-- Records for processing follows --

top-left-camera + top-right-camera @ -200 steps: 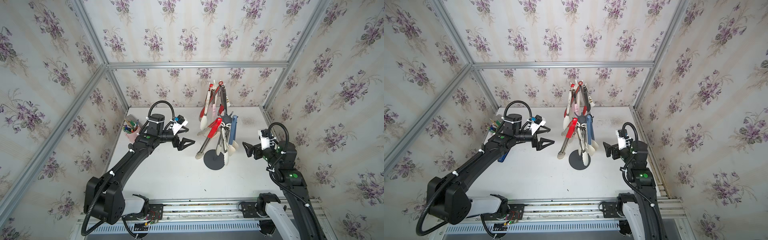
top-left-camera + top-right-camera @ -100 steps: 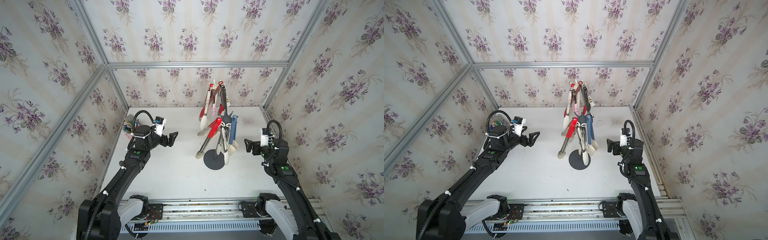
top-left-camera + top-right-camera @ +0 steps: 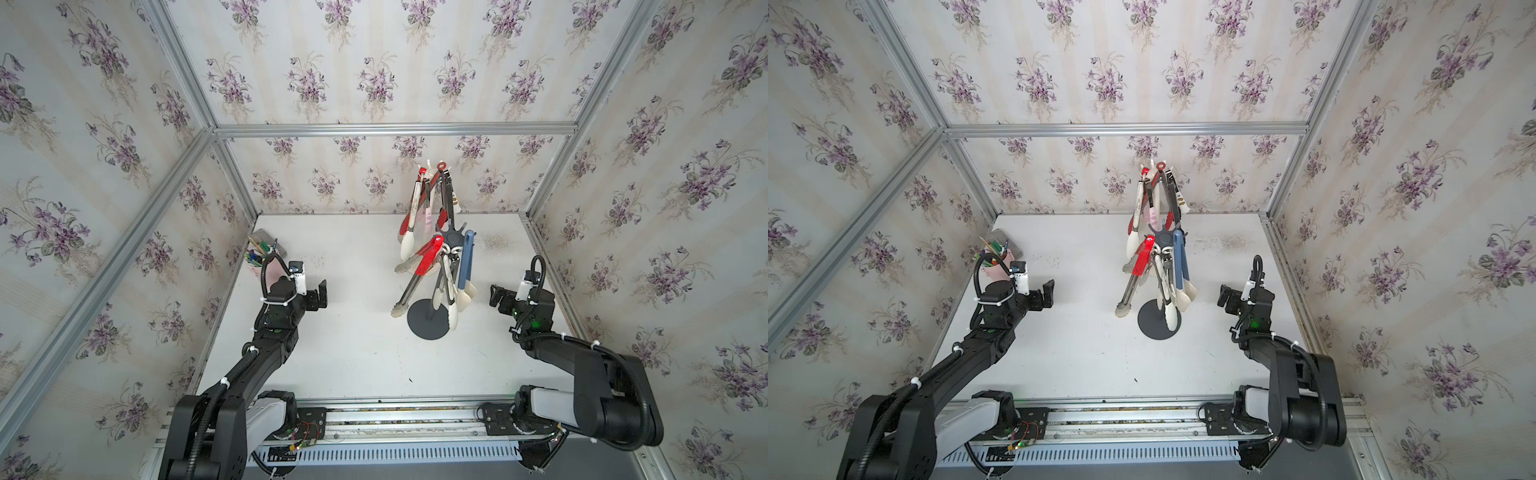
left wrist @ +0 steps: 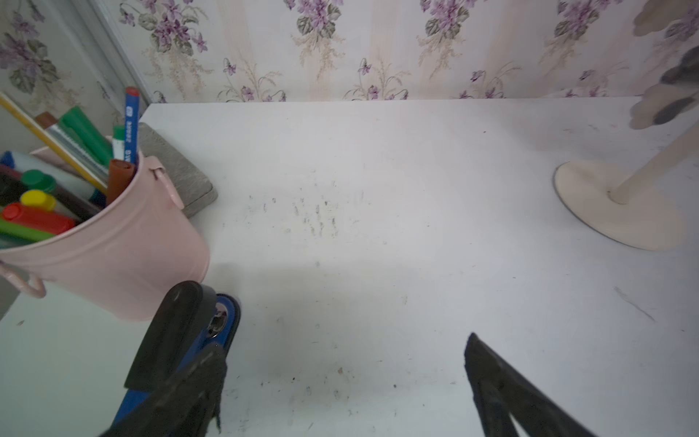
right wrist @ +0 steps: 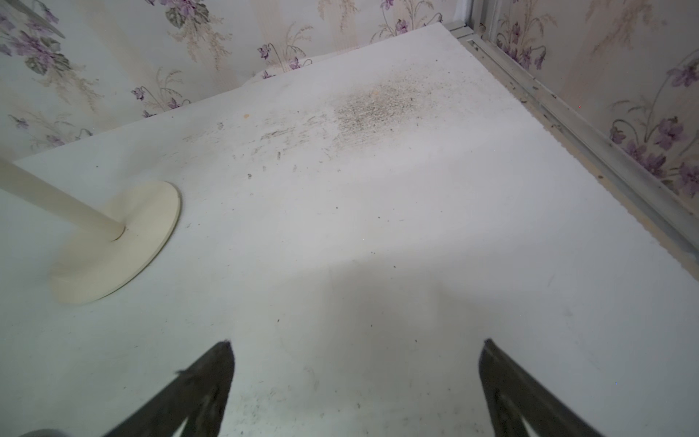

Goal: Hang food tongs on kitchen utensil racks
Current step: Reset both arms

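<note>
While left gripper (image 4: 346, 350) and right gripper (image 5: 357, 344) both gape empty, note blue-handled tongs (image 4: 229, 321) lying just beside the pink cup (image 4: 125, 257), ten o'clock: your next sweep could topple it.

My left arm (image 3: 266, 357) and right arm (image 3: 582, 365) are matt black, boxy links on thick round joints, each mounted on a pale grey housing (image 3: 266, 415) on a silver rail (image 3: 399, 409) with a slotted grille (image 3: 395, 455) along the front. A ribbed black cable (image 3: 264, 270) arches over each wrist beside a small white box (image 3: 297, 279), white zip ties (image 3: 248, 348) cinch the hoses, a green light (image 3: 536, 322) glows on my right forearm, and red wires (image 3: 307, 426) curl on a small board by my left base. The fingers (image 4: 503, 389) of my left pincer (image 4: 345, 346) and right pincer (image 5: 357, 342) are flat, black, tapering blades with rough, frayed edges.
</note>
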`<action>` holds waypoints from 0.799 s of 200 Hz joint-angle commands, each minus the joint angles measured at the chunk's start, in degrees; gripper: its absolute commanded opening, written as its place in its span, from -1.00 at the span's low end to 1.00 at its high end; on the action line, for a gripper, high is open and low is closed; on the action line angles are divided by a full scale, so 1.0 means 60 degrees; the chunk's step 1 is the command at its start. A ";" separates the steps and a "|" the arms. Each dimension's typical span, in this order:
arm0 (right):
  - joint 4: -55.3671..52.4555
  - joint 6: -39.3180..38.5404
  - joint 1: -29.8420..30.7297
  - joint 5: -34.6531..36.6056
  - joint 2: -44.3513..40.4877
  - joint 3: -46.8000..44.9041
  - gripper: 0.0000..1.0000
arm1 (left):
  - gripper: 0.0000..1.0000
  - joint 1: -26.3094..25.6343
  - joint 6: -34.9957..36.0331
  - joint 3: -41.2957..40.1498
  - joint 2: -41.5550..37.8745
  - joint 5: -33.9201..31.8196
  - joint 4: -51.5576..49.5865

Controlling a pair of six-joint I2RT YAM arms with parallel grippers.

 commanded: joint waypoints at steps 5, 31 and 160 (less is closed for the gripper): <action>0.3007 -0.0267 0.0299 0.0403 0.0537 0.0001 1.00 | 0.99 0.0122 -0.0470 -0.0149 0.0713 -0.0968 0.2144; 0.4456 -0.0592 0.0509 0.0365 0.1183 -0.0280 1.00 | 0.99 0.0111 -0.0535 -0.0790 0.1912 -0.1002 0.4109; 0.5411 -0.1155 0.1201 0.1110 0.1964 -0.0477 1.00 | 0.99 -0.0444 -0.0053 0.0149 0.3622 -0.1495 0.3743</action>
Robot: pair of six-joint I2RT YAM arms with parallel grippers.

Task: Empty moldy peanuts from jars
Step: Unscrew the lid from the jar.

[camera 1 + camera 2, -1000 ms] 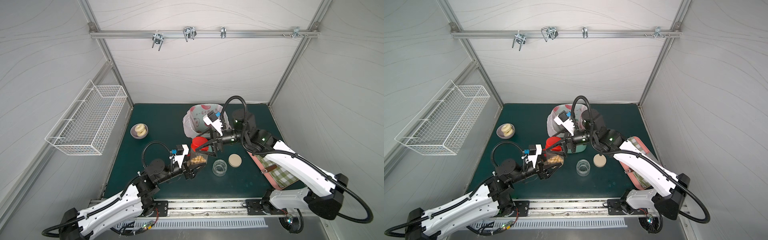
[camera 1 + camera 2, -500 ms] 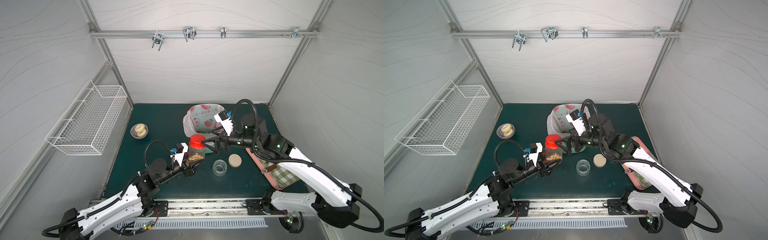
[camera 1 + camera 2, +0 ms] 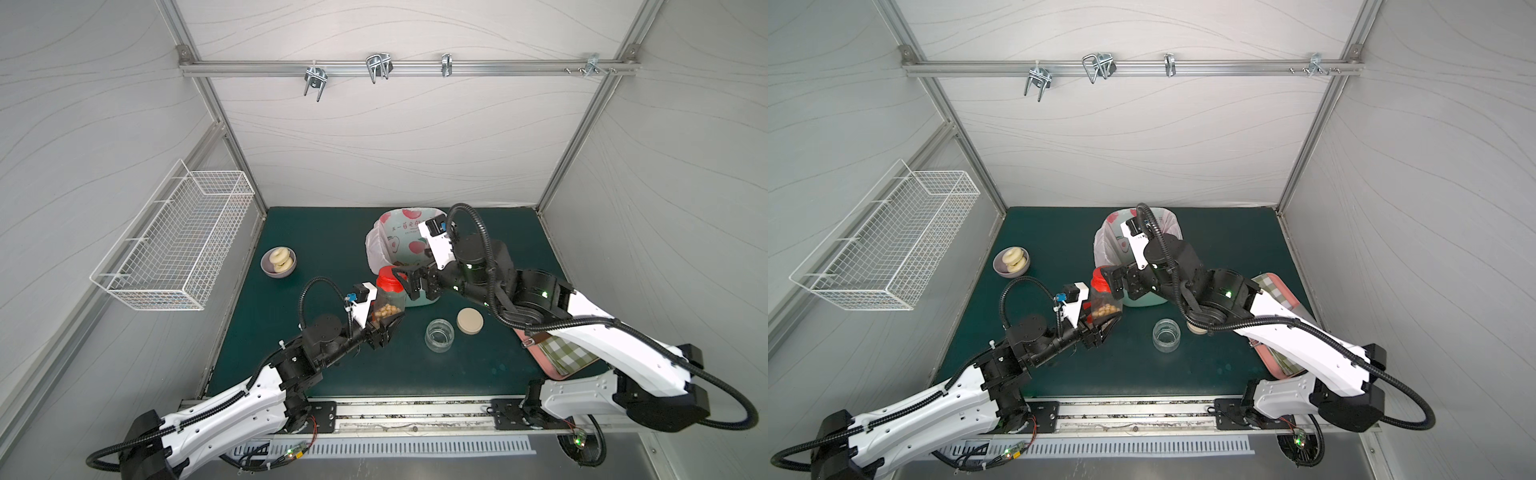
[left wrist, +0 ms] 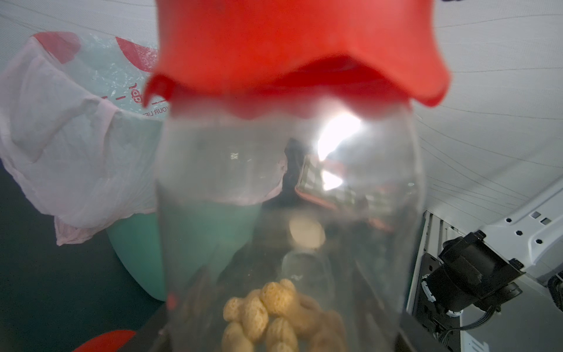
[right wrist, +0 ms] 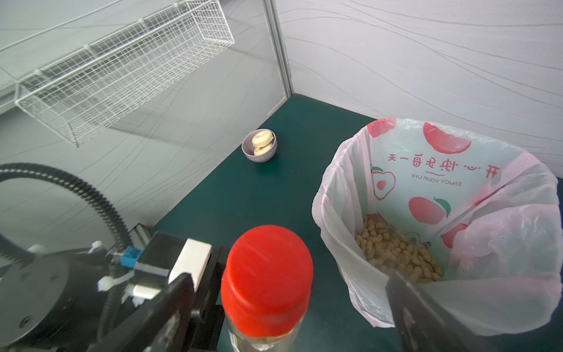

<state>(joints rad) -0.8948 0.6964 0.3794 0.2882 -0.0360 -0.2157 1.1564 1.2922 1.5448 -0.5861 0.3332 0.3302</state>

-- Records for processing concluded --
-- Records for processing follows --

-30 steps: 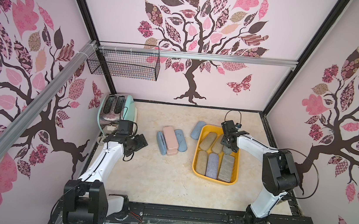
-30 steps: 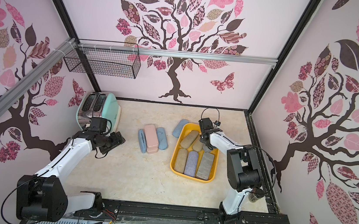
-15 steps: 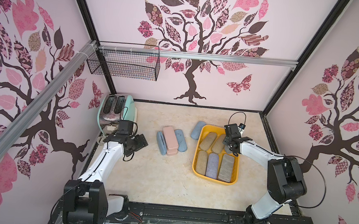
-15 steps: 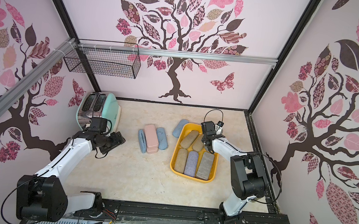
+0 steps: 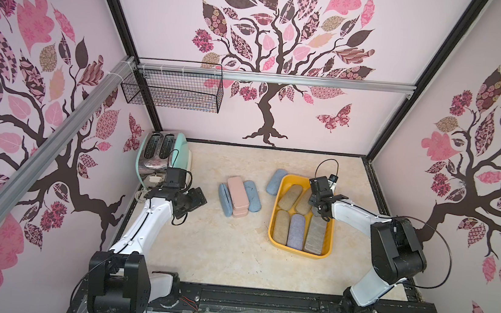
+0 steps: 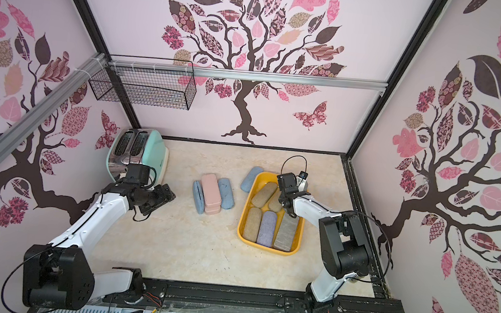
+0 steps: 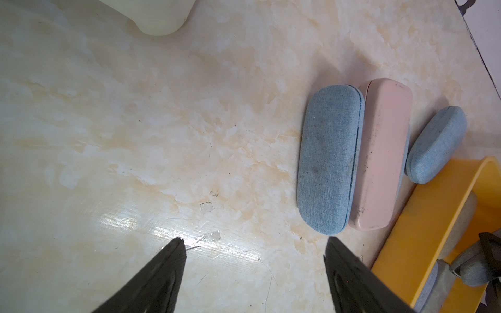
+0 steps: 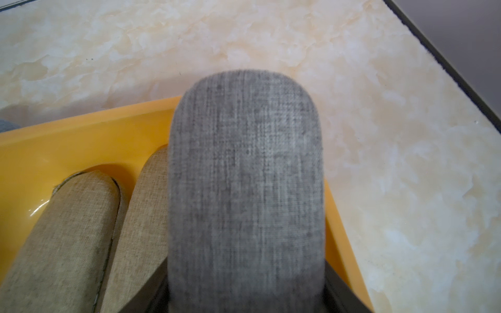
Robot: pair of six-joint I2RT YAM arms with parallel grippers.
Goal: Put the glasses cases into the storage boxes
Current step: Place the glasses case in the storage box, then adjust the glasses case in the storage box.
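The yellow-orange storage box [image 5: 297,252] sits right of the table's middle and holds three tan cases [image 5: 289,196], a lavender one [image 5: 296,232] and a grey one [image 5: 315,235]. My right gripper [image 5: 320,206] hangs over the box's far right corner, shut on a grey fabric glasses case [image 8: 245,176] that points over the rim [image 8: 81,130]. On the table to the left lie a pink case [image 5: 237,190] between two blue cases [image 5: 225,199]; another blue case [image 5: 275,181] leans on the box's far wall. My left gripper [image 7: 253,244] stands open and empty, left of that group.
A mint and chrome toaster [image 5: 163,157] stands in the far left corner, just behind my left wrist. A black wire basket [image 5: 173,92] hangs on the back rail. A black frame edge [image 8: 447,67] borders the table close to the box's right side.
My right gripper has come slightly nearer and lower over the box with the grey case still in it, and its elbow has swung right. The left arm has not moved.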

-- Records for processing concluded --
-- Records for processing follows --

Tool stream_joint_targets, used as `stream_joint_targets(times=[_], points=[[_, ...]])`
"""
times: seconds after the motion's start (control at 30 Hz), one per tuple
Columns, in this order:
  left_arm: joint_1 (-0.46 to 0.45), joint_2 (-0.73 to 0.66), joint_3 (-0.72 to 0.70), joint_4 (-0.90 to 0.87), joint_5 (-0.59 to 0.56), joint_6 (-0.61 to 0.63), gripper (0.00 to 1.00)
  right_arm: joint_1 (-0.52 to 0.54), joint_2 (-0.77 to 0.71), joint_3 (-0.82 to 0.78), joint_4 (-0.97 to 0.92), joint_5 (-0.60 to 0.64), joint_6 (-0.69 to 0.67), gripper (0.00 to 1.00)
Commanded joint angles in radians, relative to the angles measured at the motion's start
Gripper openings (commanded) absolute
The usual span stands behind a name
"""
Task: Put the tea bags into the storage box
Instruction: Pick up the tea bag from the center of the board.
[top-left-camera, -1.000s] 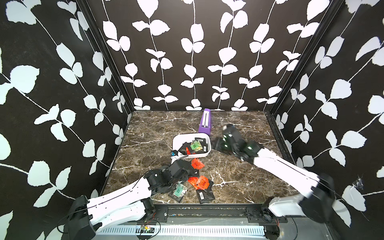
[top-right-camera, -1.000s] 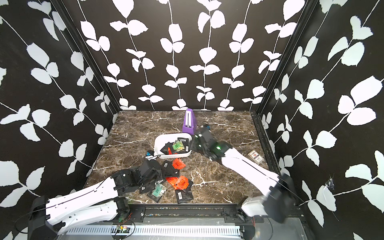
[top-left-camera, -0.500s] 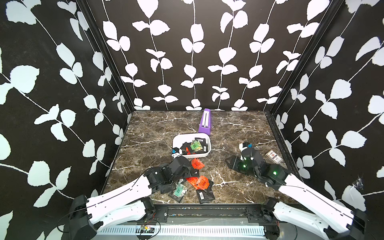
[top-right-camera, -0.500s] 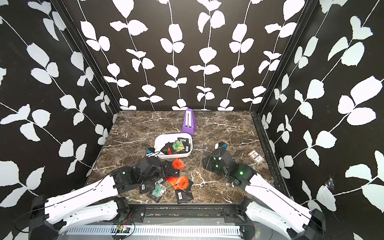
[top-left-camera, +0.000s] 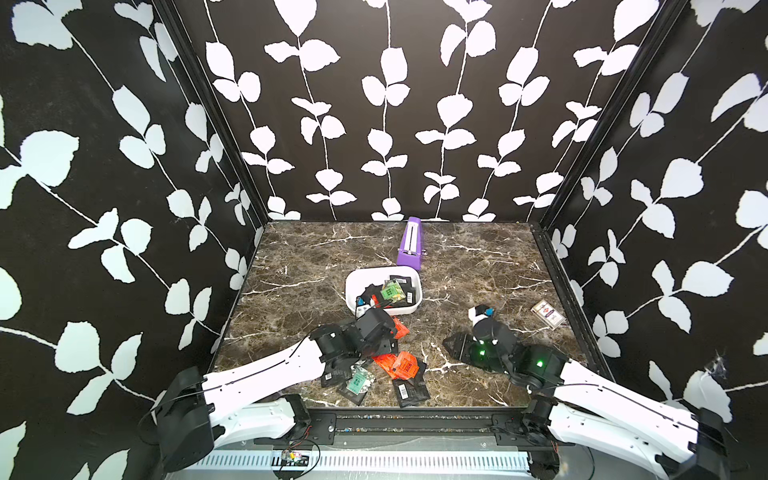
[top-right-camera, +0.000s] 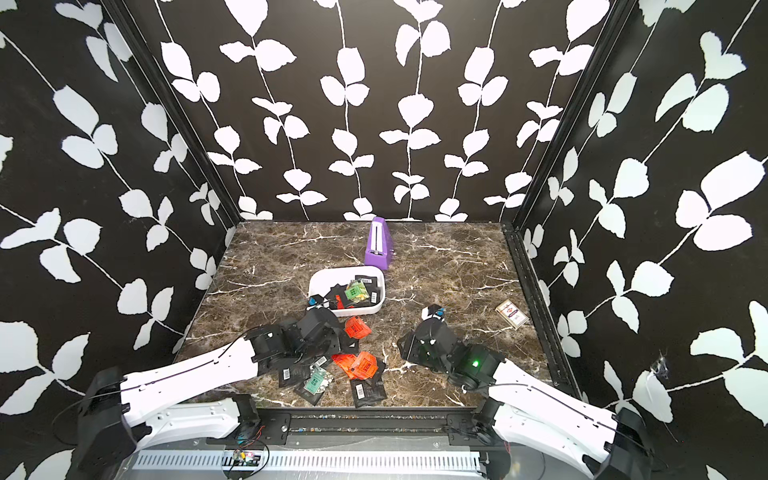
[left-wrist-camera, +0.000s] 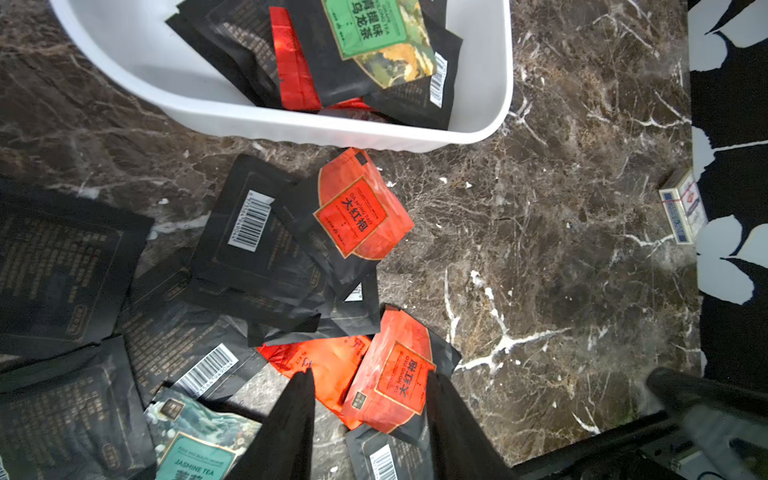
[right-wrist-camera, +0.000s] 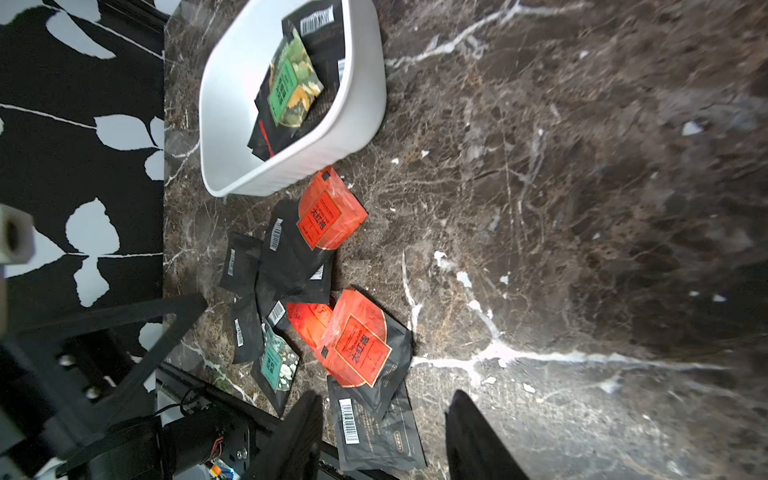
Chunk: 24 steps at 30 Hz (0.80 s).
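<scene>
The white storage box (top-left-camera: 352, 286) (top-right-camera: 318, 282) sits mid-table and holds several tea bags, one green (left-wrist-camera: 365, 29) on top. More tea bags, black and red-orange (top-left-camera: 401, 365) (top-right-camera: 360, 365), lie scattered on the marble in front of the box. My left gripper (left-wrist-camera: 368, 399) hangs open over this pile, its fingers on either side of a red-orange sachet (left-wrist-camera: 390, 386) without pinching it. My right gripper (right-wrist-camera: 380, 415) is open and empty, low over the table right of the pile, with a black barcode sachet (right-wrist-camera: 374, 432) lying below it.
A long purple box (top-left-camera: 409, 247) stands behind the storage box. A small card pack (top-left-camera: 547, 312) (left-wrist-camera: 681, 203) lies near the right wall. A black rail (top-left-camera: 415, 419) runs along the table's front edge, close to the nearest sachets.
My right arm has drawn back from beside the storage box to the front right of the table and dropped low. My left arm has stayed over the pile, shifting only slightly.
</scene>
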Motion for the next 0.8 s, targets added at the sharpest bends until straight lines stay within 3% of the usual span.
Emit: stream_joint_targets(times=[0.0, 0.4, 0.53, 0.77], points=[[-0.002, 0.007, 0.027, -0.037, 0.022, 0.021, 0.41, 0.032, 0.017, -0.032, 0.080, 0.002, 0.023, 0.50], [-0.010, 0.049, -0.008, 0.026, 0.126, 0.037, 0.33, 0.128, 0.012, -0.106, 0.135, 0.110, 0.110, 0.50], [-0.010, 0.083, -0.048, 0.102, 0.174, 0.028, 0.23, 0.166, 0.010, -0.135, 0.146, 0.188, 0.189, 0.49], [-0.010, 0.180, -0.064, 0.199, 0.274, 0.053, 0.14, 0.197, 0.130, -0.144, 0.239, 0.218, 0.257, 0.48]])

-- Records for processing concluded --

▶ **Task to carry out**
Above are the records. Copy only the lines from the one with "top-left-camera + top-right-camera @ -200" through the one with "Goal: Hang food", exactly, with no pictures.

▶ **Your solution**
top-left-camera + top-right-camera @ -200 steps: 
top-left-camera + top-right-camera @ -100 steps: 
top-left-camera + top-right-camera @ +0 steps: 
left wrist @ +0 steps: 
right wrist @ +0 steps: 

Goal: Hang food tongs on kitchen utensil racks

The exercise has been carried out completely.